Is it possible to crack SHA256, when you know the answer is a coordinate?

Question 1

Producing all possible coordinates between 00.000000 and 99.999999 is easy enough:

from itertools import product
import hashlib

digits = '0123456789'

for combo in product(digits, repeat=16):
    coords = '{}.{} {}.{}'.format(
        ''.join(combo[:2]), ''.join(combo[2:8]),
        ''.join(combo[8:10]), ''.join(combo[10:]))
    hash = hashlib.sha256(coords).hexdigest()
    if hash == '3f1c756daec9ebced7ff403acb10430659c13b328c676c4510773dc315784e4e':
        print coords
        break

This'll brute-force all 10**16 (a big number) combinations. Sit back and relax, this'll take a while.

And by 'a while', we really mean not in your lifetime, or anyone else's. Just iterating over all possible combinations produced by product() takes a huge amount of time, as each added digit to try increases the time required by a factor of 10:

>>> from collections import deque
>>> from itertools import product
>>> from timeit import timeit
>>> digits = '0123456789'
>>> timeit(lambda: deque(product(digits, repeat=8), 0), number=5)
3.014396679995116
>>> timeit(lambda: deque(product(digits, repeat=9), 0), number=5)
30.99540744899423

If producing all possible combinations of 8 digits takes .8 seconds (4s divided by 5 repetitions), 9 digits takes 8 seconds, you can extrapolate from that that 10 digits takes almost 1.5 minutes, etc. Just producing all possible combinations of 16 digits takes 1 million (10 ** 6) times as much time as 10 digits, so 963 days or just onder 3 years to run those in a loop. You could split this task up across 2000 different processes on a large number of computers with enough cores in total to run those processes in parallel, to reduce that to under 12 hours.

Then the loop body itself takes about 2.4 seconds per million iterations:

>>> from random import choice
>>> combo = tuple(choice(digits) for _ in range(16))  # random combination for testing
>>> timeit("""\
... coords = '{}.{} {}.{}'.format(
...     ''.join(combo[:2]), ''.join(combo[2:8]),
...     ''.join(combo[8:10]), ''.join(combo[10:]))
... hash = hashlib.sha256(coords).hexdigest()
... if hash == '3f1c756daec9ebced7ff403acb10430659c13b328c676c4510773dc315784e4e': pass
... """, 'from __main__ import combo; import hashlib')
2.3429908752441406

But you have 10 ** 10 (10 thousand million) more times work than that, totaling roughly 743 years of computation work. Even being able to run 20 thousand parallel processes won't reduce that to a reasonable number (that's still about 13.5 years of work).

Python is just not fast enough for this task.
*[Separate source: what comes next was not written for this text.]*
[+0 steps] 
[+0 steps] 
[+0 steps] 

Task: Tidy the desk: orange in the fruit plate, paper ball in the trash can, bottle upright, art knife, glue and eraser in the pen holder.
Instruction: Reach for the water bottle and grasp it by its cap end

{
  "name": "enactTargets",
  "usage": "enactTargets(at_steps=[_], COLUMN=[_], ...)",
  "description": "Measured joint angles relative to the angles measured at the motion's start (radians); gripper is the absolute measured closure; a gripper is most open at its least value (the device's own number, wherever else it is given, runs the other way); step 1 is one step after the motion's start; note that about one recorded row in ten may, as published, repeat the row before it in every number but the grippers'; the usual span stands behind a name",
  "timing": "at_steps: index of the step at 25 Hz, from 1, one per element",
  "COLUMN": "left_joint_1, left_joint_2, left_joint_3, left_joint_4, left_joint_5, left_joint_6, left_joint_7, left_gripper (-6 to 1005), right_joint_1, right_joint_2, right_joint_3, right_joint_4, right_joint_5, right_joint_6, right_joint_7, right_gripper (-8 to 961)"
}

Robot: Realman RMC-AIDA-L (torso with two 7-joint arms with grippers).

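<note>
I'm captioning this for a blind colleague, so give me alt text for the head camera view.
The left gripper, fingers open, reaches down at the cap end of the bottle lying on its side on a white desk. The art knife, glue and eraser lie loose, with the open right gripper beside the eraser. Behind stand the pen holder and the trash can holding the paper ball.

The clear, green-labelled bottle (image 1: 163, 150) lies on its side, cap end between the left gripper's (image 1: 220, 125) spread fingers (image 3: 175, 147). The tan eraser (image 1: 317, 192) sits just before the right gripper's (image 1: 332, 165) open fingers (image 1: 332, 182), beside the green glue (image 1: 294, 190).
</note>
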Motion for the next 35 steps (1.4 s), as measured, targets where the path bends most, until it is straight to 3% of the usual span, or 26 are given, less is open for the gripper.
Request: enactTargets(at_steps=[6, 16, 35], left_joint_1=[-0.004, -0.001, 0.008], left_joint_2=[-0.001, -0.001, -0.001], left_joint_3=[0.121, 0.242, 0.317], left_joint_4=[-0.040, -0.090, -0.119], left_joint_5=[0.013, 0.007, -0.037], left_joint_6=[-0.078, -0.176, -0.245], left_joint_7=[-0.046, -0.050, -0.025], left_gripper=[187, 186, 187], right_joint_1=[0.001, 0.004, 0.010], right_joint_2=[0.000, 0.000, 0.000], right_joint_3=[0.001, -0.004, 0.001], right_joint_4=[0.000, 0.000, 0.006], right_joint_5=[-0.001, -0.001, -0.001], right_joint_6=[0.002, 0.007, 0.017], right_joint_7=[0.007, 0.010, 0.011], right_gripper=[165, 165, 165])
Using GPUs it should be possible to reach 500 million hashes per second (0.5 Gigahash / s), at which point you could run the above brute-force operation and find a solution in about 230 days on such a system. At a cost, of course, because such a rig would cost about $3000-$4000 a month to run! But with enough dedicated hardware you can certainly 'crack' the hash in 'humane' timeline.

Question 2

One of the common claims about hashes is that they discard information, therefore they cannot be reversed. There's infinite messages that have the same hash. You can't know which of the infinite messages that give the same hash is correct.

Of course in practice, a brute force attack often works - either because your search strategy is likely to find the real original message first (most messages with hash collisions are obviously wrong in some trivial way - e.g. the wrong format - and won't turn up in the search because of that) or because your attack needs a different message with the same hash anyway.
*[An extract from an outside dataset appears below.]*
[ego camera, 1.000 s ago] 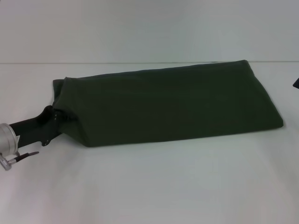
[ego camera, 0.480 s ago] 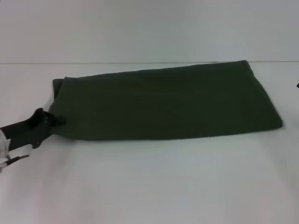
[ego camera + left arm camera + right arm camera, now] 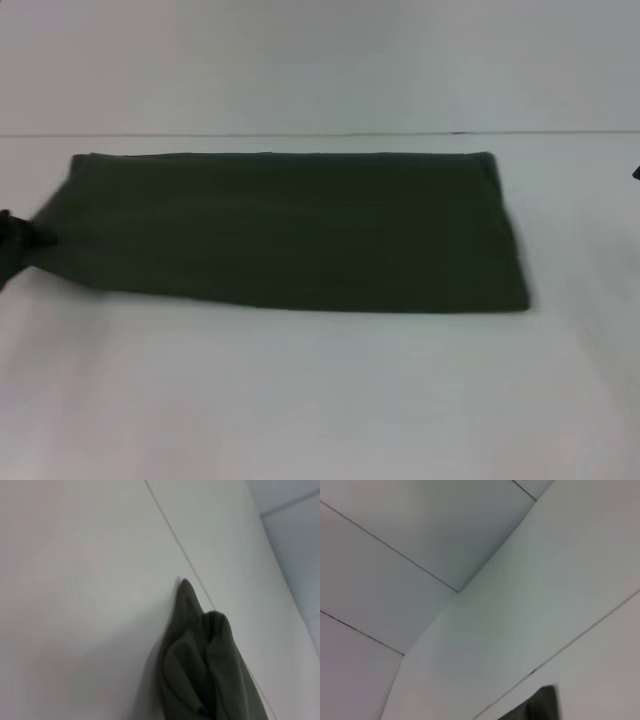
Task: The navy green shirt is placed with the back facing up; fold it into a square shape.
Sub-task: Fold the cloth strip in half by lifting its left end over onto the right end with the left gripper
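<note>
- Left end effector (image 3: 18, 245) shows in the head view as a dark shape at the frame's left edge, touching the left end of the navy green shirt (image 3: 290, 230); whether its fingers clamp the cloth cannot be told. The shirt lies flat as a long folded band across the white table (image 3: 320, 400), its far edge near the table's back line. A dark sliver at the frame's right edge is the right end effector (image 3: 635, 174), well apart from the shirt; its state cannot be told.
- Left wrist view: bunched folds of the shirt (image 3: 210, 670) rise to a point over the table (image 3: 75, 605).
- Right wrist view: pale table (image 3: 560, 580) and one dark corner of the shirt (image 3: 540, 705).
</note>
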Robot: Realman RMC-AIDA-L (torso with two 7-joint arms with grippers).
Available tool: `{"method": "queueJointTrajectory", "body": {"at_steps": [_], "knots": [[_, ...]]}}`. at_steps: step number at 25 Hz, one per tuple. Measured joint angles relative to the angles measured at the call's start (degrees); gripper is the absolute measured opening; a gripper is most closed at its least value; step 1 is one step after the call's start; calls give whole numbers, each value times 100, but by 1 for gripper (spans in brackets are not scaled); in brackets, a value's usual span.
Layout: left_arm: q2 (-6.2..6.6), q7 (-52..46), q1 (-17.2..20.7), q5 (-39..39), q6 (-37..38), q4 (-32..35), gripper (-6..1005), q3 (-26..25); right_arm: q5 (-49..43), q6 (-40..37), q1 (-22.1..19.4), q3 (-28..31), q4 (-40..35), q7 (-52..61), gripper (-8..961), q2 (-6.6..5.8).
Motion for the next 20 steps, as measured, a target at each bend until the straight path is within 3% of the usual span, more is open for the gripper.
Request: {"method": "queueJointTrajectory", "body": {"at_steps": [3, 8, 10, 17, 20], "knots": [[94, 18, 44, 118, -124, 41, 39, -194, -10, 0, -5, 0, 0, -3, 765, 0], [113, 14, 50, 337, -82, 165, 42, -352, -19, 1, -30, 0, 0, -4, 765, -1], [58, 89, 22, 324, 138, 276, 43, -348, -19, 3, -31, 0, 0, -4, 765, -1], [-424, 186, -86, -232, 1274, 1315, 46, -360, -27, 10, -23, -15, 0, -21, 765, 0], [-478, 118, -291, -390, 1756, 1585, 48, -332, -29, 11, -13, -16, 30, -51, 765, -1]]}}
In your case, what you know about the message means there's less information in the message than (apparently) in the hash. Of course hashing doesn't create new information, so that means many hashes cannot occur for any co-ordinate strings. You have (with very high probability for good hash algorithms) a 1:1 relationship between possible hashes and possible messages. In principle, you have an encrypted form of your message which can be decrypted.

Many people would call me an idiot for saying this, of course. After all, you still have to find all the hashes for all the possible messages. That may be faster than some people think, but it's a long way from trivial.

It has already been pointed out that there are 10^16 possible combinations based on your co-ordinate format. One thing to check is whether all values for all those digits are possible (and equally probable). Using floating point arithmetic internally shouldn't be a problem - double precision floats aren't 8-digit decimals, but 53 bits of mantissa should be plenty to ensure all those decimal digits are fully in use. However, it may be worth checking that there's no other limitation that reduces the number of cases to check - the obvious one being the precision in how those co-ordinates are measured.

Even if certain digit values are less probable than others, that means ordering the search to check more likely values first will save a lot of time for crackers.